_PROBLEM REQUIREMENTS_. Output only the lines of the entries that follow, starting at the one with "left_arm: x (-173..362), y" and running down to the one with "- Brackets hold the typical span", both included and unchanged.

_RECORDS SUPPLIED_.
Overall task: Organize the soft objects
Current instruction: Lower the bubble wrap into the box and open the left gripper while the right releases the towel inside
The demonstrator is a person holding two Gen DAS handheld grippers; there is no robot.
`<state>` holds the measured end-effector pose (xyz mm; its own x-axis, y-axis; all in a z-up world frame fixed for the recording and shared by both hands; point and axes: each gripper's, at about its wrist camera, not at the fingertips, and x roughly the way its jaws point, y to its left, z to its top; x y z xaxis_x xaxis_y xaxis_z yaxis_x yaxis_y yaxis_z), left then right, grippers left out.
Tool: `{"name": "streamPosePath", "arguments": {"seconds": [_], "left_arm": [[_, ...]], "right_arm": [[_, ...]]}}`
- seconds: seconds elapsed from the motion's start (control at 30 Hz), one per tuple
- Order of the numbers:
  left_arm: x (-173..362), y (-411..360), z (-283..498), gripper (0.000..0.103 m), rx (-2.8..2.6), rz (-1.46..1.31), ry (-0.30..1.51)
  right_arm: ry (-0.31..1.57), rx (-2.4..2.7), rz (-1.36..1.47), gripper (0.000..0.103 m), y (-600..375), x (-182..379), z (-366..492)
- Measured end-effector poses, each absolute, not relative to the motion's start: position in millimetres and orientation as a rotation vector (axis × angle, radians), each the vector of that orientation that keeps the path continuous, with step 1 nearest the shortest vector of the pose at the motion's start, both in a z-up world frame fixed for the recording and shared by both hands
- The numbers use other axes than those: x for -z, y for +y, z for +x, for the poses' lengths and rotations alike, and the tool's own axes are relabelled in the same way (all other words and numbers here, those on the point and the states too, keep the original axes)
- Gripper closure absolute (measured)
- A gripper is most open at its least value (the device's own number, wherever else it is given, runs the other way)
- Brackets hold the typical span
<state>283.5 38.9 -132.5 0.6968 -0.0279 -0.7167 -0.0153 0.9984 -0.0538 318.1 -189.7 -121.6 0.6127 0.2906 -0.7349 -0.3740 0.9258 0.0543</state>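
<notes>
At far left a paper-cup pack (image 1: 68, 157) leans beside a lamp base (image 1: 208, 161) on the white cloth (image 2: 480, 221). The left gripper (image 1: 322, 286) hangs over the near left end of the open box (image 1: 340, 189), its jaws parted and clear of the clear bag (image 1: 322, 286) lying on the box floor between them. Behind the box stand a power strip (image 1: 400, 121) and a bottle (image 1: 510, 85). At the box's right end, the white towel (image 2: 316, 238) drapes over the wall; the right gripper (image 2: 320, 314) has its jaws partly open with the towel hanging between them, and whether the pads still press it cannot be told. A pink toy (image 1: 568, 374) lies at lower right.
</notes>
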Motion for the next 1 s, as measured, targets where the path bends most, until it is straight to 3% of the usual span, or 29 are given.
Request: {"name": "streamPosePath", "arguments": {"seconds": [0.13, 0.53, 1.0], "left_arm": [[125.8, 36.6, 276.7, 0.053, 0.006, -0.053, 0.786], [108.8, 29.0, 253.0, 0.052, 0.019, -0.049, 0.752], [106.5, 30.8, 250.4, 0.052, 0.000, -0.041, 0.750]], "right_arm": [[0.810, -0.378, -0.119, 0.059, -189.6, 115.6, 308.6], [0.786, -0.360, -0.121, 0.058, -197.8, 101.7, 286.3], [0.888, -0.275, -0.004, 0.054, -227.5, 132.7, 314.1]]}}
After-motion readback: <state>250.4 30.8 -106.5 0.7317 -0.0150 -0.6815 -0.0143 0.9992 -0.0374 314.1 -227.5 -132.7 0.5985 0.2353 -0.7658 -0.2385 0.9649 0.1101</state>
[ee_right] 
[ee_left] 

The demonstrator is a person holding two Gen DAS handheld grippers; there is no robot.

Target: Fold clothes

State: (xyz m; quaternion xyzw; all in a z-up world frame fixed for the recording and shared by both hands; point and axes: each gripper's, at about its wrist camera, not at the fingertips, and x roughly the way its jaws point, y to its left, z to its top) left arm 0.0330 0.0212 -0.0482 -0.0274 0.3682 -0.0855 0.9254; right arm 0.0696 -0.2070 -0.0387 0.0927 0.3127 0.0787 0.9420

_EXERCISE SOLUTION_.
  left_arm: x (-173..362), y (-411..360), z (-283..498), gripper (0.000..0.103 m), rx (-2.8..2.6), rz (-1.46..1.31), ry (-0.30..1.51)
  right_arm: ry (-0.31..1.57), rx (-2.4..2.7), rz (-1.36..1.47), gripper (0.000..0.103 m), y (-600..375), x (-182..379), z (-366..492)
- Measured end-effector poses, each absolute, not relative to the motion's start: position in millimetres and orientation as a rotation vector (axis × angle, radians), each the vector of that orientation that keeps the path continuous, with step 1 nearest the shortest vector of the pose at the motion's start, both in a z-up world frame fixed for the recording and shared by both hands
- The numbers use other axes than those: x for -z, y for +y, z for +x, for the poses' lengths and rotations alike, and the tool's own axes are relabelled in the same way (all other words and numbers here, those on the point and the states too, keep the original axes)
- Gripper closure absolute (measured)
- A gripper is most open at its least value (the device's own number, wherever else it is given, runs the other way)
- Brackets hold the typical span

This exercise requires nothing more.